REI Co-op is offering an expanded selection of gear and apparel online, the company announced on Thursday. Danner, ECCO and Salomon are among the first brands to participate by shipping orders directly to customers.
The expansion allows customers to choose from a wider range of products. "This functionality opens up so many doors for our customers and gives them access to new sizes and styles of products that we could not stock previously," Curtis Kopf, chief digital officer at REI, said in a company release.
REI is working with DSCO to provide dropshipping services. Orders fulfilled by brand partners can only be sent to home addresses.
REI's expansion allows it to increase its assortment without having to fit additional inventory into its warehouses. In addition, the outdoors co-op can glean new insights about its customers based on the orders placed via its partners. Partner products are listed in the same departments as ones shipped by REI, with some items from the initial partner brands bearing notes regarding shipping restrictions.

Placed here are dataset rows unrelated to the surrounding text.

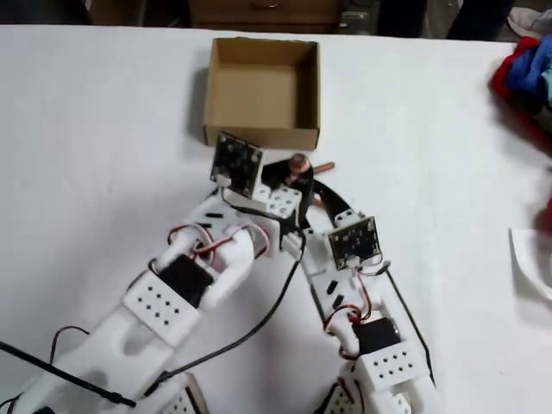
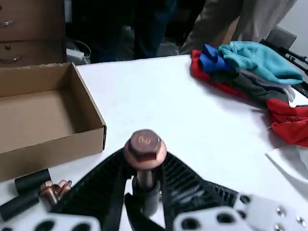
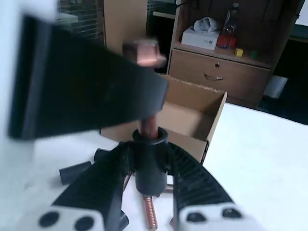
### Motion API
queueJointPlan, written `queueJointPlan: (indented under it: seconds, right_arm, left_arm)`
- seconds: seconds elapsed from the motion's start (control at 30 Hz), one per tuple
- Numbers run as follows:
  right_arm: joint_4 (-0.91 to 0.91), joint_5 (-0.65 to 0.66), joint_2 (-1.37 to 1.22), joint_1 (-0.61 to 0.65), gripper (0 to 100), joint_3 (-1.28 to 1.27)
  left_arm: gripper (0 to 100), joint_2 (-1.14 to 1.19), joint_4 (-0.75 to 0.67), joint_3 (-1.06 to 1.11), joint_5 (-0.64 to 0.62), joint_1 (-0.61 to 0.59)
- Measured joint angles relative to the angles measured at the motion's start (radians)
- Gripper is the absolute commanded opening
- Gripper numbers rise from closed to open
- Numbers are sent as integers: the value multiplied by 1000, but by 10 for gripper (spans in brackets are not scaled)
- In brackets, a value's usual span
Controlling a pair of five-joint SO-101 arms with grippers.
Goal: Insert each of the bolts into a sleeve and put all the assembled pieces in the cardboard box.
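High view looks down; wrist views closely face cardboard box (image 1: 259, 135).

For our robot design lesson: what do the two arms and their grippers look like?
The left arm and right arm are white plastic with black motor blocks, rows of small holes, and red and black cables. Each wrist bears a dark square camera board. The left gripper and right gripper have black ribbed fingers on white bases.
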State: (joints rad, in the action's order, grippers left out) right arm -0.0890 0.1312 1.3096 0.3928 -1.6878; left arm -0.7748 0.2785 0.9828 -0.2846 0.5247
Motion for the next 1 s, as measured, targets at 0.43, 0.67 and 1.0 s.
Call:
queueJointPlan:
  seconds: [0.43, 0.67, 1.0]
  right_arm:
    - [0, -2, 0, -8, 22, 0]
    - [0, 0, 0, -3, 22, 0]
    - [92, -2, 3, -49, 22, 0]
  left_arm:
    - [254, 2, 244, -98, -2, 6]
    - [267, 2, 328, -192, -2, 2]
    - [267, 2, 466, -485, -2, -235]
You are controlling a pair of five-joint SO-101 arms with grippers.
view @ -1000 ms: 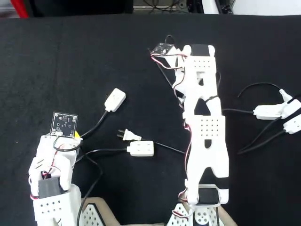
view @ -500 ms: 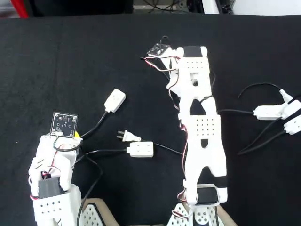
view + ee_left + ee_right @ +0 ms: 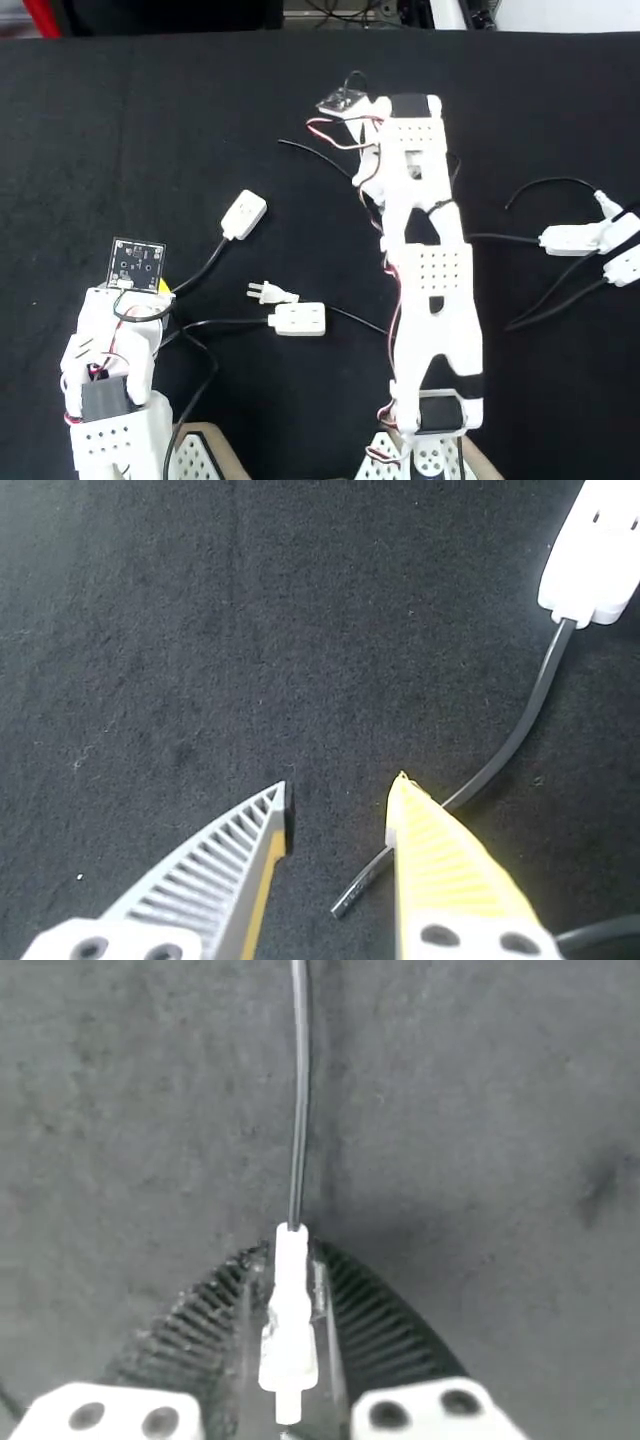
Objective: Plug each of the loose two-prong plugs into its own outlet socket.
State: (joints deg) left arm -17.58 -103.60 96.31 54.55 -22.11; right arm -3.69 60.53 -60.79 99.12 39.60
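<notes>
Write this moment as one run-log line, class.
left hand: open, beside black cable | right hand: shut on white plug | second plug: lying unplugged beside a socket

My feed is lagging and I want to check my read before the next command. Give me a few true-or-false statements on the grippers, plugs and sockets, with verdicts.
1. The right gripper is shut on a small white plug with a black cord. True.
2. The left gripper grips a plug. False: it is open and holds nothing, above the black cloth.
3. The white two-prong plug mid-table lies unplugged beside a white rectangular socket block. True.
4. The lone white outlet socket holds a plug. False: nothing is plugged into it.
</notes>
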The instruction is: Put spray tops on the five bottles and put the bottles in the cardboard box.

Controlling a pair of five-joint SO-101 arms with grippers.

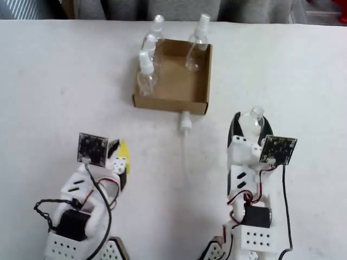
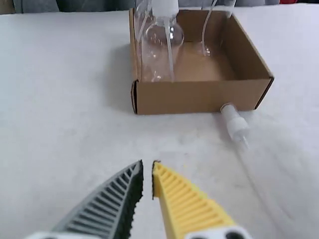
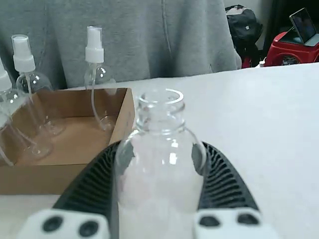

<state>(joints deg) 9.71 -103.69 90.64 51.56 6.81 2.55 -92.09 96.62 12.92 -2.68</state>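
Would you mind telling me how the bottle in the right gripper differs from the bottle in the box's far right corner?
The gripped bottle has a bare, open neck; the corner bottle carries a white spray top. The gripped bottle is clamped in the right gripper, outside the cardboard box; the corner bottle stands inside it. Both are clear, round-bodied and upright.

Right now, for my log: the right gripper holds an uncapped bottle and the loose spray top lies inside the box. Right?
No: the high view shows the loose spray top on the table outside the box. The right gripper does hold the uncapped bottle.
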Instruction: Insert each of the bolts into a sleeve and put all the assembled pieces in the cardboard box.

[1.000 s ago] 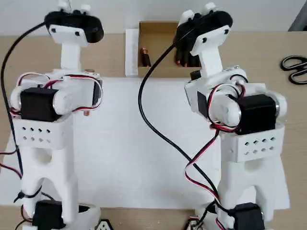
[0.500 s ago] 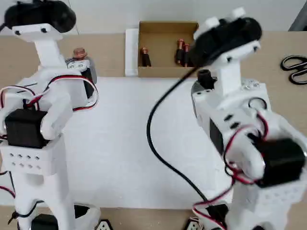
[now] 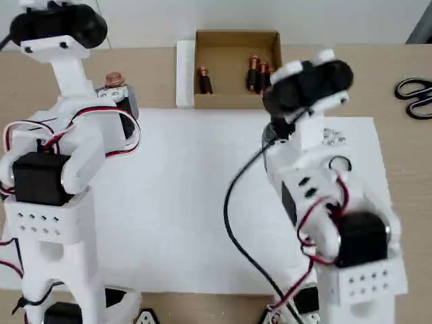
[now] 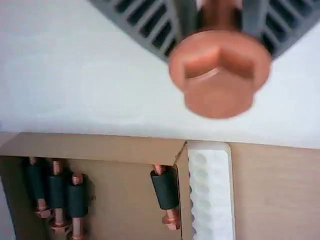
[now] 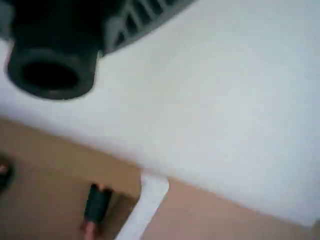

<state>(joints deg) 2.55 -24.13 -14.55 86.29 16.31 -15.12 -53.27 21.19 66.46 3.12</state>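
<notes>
My left gripper is shut on a copper bolt, whose hex head faces the wrist camera. In the high view the bolt stands head up near the mat's far left corner. My right gripper is shut on a black sleeve with its open bore toward the camera, above the white mat. The cardboard box lies at the back centre. It holds several assembled pieces: one on its left side and a group on its right. The left wrist view shows the group and the single piece.
A white foam mat covers the middle of the wooden table. A white foam strip lies against the box's left wall. Black scissors rest at the far right edge. The right arm stands over the mat's right side.
The left arm swung left, bringing the bolt into sight at the mat's far left corner. The right arm drew back from the box and now stands over the mat's right side.
</notes>
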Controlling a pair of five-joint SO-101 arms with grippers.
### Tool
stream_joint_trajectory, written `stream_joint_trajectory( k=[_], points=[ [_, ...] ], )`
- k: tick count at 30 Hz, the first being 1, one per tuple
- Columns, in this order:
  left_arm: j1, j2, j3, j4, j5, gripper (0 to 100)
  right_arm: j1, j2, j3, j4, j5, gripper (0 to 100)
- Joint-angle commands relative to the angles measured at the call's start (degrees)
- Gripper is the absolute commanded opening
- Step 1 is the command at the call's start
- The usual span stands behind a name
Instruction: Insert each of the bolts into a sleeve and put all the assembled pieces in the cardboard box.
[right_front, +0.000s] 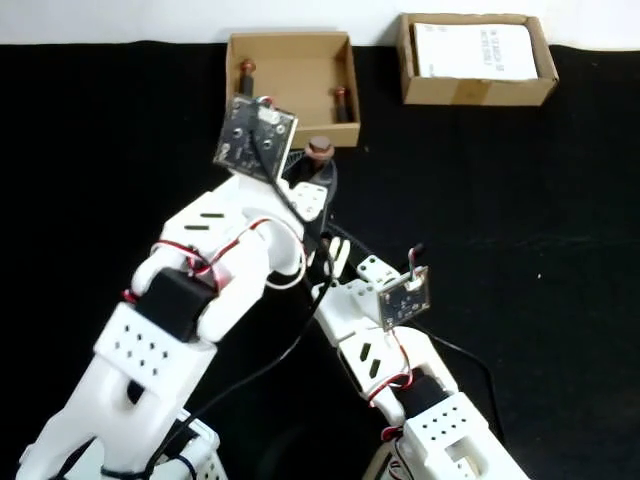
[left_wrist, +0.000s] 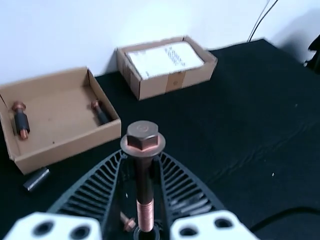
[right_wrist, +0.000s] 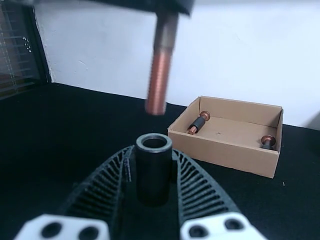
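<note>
My left gripper (left_wrist: 142, 159) is shut on a copper bolt (left_wrist: 143, 170), head toward the far side and threaded end pointing down. In the high view that bolt (right_front: 320, 150) sits just in front of the cardboard box (right_front: 292, 48). My right gripper (right_wrist: 154, 152) is shut on a dark sleeve (right_wrist: 153, 172), held upright with its bore open upward. The bolt's threaded tip (right_wrist: 159, 82) hangs a little above the sleeve's mouth, apart from it. Two assembled pieces (right_wrist: 197, 122) (right_wrist: 267, 141) lie inside the cardboard box (right_wrist: 225, 150).
A loose dark sleeve (left_wrist: 36, 179) lies on the black table in front of the box, and a small copper bolt (left_wrist: 127, 221) lies below my left gripper. A second cardboard box (right_front: 478, 90) holding white paper stands at the back right.
</note>
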Motion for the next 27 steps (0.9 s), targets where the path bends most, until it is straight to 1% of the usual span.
stream_joint_trajectory(
  k=[1,13,22,27],
  points=[
    [0.04,0.31,-0.48,-1.14,0.18,1,-0.04,-1.45,-0.22,-1.01,0.62,0.6],
    [-0.04,0.40,3.56,-1.23,0.18,1,-0.04,-1.45,-0.22,-1.01,0.62,0.6],
    [-0.04,0.13,3.65,-0.97,0.09,1,-0.04,-1.45,-0.22,-1.01,0.62,0.6],
    [-0.04,0.13,3.30,4.57,-0.09,1,-0.04,-1.45,-0.22,-1.01,0.62,0.6]
  ],
)
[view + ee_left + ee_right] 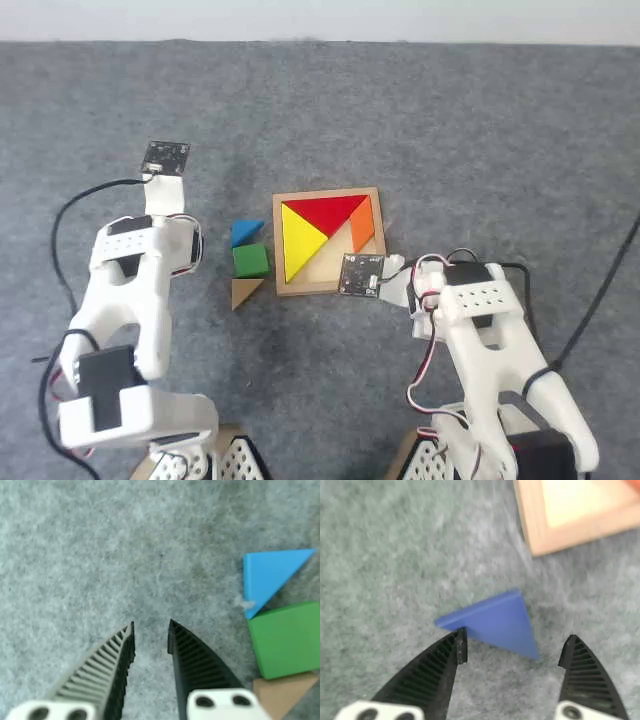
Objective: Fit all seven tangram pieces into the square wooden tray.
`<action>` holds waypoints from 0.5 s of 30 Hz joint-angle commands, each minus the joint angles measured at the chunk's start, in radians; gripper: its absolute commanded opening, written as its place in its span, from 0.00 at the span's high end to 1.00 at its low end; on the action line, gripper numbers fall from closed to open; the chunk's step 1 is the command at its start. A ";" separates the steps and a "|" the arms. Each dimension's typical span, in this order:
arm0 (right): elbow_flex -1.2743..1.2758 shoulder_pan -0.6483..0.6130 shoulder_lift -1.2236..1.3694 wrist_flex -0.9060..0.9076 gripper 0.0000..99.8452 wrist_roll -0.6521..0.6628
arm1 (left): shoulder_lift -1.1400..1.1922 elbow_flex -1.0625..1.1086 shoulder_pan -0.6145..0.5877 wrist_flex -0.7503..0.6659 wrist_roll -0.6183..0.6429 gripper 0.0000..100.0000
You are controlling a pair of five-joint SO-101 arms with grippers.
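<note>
The square wooden tray [278, 245] lies flat on the grey felt-like table cover [450, 120], one corner just ahead of the right gripper [517, 636]. Inside it, a red triangle piece [325, 210], a yellow triangle piece [298, 240] and a small orange piece [363, 228] sit packed together. The tray's pale floor shows on the side nearest that gripper.

The right gripper's fingers are spread wide and grip nothing. A dark blue triangle piece [495, 622] lies flat on the cover between them (whether a fingertip touches its edge I cannot tell). From above, this piece is hidden under the right arm's wrist board [361, 275], which also covers the tray's nearest corner.

On the tray's other side, toward the left gripper [150, 625], three loose pieces lie in a row, touching or nearly so. They are a light blue triangle piece [244, 232], a green square block [250, 261] and a tan wooden triangle piece [243, 291], the last cut off at the left wrist view's edge. The left gripper hangs near them over the cover, its fingers a narrow gap apart, holding nothing.

Beyond the tray, a broad stretch of grey cover reaches to a pale strip [320, 20] along the far edge.
</note>
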 commanded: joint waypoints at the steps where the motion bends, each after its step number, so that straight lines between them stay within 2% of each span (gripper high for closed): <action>1: -0.008 -0.013 -0.002 -0.042 0.71 0.008 | -0.057 -0.005 -0.005 -0.026 -0.008 0.90; 4: -0.008 -0.030 -0.002 -0.077 0.71 -0.063 | -0.057 -0.005 -0.005 -0.023 -0.008 0.90; 9: -0.008 -0.070 -0.002 -0.154 0.71 -0.315 | -0.057 -0.005 -0.006 -0.021 -0.038 0.90; 15: -0.008 -0.062 -0.002 -0.136 0.71 -0.502 | -0.057 -0.005 -0.006 -0.018 -0.041 0.90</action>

While dropshipping has gotten a bad rap from manufacturers in the past, many have found that it makes it easier to sell expensive or slower-moving items through more retailers. A recent Lehigh University survey of brands using dropshipping found that more than 80% of retailers said it increased their revenue, and more than 60% of retailers said it reduced their costs.
Among manufacturers who fulfill dropship orders, 53% said their profit margins increased. The practice also allows retailers to provide more options for their customers without taking a risk that they'll have to discount large orders that don't sell through as quickly as anticipated.
REI has been strategizing to provide more options for members, whether they shop online or in stores. In April, REI announced that it would expand the products available through its gear rental program, available in 115 stores, after a record sales year in fiscal 2018. The brand also offers the option to buy online, pick up in-store (BOPIS), and sells used gear as well, a piece of the business that has been expanded in recent years as consumers look to make more sustainable choices and brands consider the costs of refurbishing and reselling goods rather than dispensing with them.
The outdoor retailer in May decided to stick with its interim CEO, Eric Artz, as a replacement for former CEO Jerry Stritzke, and has also made changes recently in its marketing strategy. In June, the retailer introduced a print magazine and in September, announced increased credit card benefits for co-op member cardholders.